= Reva Rubin =

American nurse (1919–1995)

Reva Rubin (April 8, 1919 – Mary 13, 1995) was an American nurse , one of the first specialists in maternity nursing. Her work helped to broaden maternal nursing to include caring for the mother's mental wellbeing before and after childbirth.

== Career ==
Rubin received her bachelor's degree from Hunter College in 1941, and received her master's degree in nursing from Yale University in 1946. Rubin then started work with the Frontier Nursing Service. She worked with them as a midwife in impoverished parts of rural Kentucky before returning to Yale to complete her master's in mental health, which she received in 1954. She taught at the Yale School of Nursing and the University of Chicago before joining the faculty at the University of Pittsburgh, where she taught from 1960 to 1981.
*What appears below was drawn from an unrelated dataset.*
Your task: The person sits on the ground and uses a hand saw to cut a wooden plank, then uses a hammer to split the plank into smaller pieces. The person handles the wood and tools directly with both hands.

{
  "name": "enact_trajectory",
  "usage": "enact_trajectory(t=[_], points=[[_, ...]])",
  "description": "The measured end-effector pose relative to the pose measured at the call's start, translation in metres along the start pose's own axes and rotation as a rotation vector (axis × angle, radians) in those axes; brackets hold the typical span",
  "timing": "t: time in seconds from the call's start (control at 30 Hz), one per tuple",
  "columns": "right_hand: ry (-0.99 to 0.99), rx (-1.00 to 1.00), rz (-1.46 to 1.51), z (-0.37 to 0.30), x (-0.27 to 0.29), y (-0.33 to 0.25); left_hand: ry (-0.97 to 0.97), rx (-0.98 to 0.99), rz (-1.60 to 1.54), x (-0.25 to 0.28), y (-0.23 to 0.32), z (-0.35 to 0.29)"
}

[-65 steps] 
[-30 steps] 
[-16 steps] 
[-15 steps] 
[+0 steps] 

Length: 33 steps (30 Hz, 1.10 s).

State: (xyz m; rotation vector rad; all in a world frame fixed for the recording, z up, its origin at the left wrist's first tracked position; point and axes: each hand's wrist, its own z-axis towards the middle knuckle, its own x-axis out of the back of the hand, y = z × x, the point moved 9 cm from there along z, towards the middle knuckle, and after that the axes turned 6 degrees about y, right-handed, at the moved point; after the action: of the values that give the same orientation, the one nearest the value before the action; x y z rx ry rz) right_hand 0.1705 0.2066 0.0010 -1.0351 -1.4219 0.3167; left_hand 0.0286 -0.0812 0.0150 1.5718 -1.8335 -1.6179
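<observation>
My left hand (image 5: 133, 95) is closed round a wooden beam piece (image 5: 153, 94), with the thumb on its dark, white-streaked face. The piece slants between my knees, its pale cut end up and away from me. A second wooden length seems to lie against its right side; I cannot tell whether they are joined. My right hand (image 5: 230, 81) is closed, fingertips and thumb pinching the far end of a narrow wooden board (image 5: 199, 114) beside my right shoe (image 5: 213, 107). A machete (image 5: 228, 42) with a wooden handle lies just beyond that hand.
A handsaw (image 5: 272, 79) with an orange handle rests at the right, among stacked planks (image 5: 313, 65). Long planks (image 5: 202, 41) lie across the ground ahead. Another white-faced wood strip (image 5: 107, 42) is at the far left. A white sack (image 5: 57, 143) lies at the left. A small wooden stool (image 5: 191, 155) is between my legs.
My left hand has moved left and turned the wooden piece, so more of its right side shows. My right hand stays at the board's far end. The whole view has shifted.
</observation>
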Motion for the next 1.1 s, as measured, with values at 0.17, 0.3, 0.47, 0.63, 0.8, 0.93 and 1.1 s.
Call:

Throughout her time teaching, she published articles on maternity and maternity nursing. Her published work of the 1960s broadened maternity nursing in theory and practice; whereas maternity nursing had focused previously on biology and physiology, Rubin's work brought the mental work of the mother into the conversation. In particular, Rubin differentiated maternal nursing from obstetric nursing. She argued that obstetric nurses' role only included helping the physician in the delivery of the child, whereas maternal nurses assisted the new mother in transitioning into her role as a mother. She published writings from 1961 onwards, culminating in her 1984 book published "The Maternal Identity and the Maternal Experience." Her early writings described the mental work of assuming motherhood as an identity and of connecting with a child. She also published work on mother-child relationships which spanned food and feeding, pregnancy, self-esteem and mental wellbeing. In 1972, she and Florence H. Erickson founded the first known research journal in the field of maternal nursing, Maternal Child Care Nursing Journal. They worked together at the University of Pittsburgh and established the university's first master's and doctoral degrees in nursing. In a 1988 review of her published work and contributions to maternity nursing, the authors concluded that advances in technology and shifts in medical and nursing practice and to hospital policy had made some of her psychosocial theories irrelevant to the mothers of 1988. For example, they noted that Rubin's analysis of a mother's cognitive state during pregnancy, centered around the uncertainty of her child's sex, had become less relevant since the introduction of ultrasound imaging.

=== Awards ===
The March of Dimes awarded Rubin their first annual Award in Nursing. In 1976 she received the Distinguished Service Award in Maternal-Child Nursing from the American Nurses Association. In 1992, she received an honorary doctorate from the University of Calgary.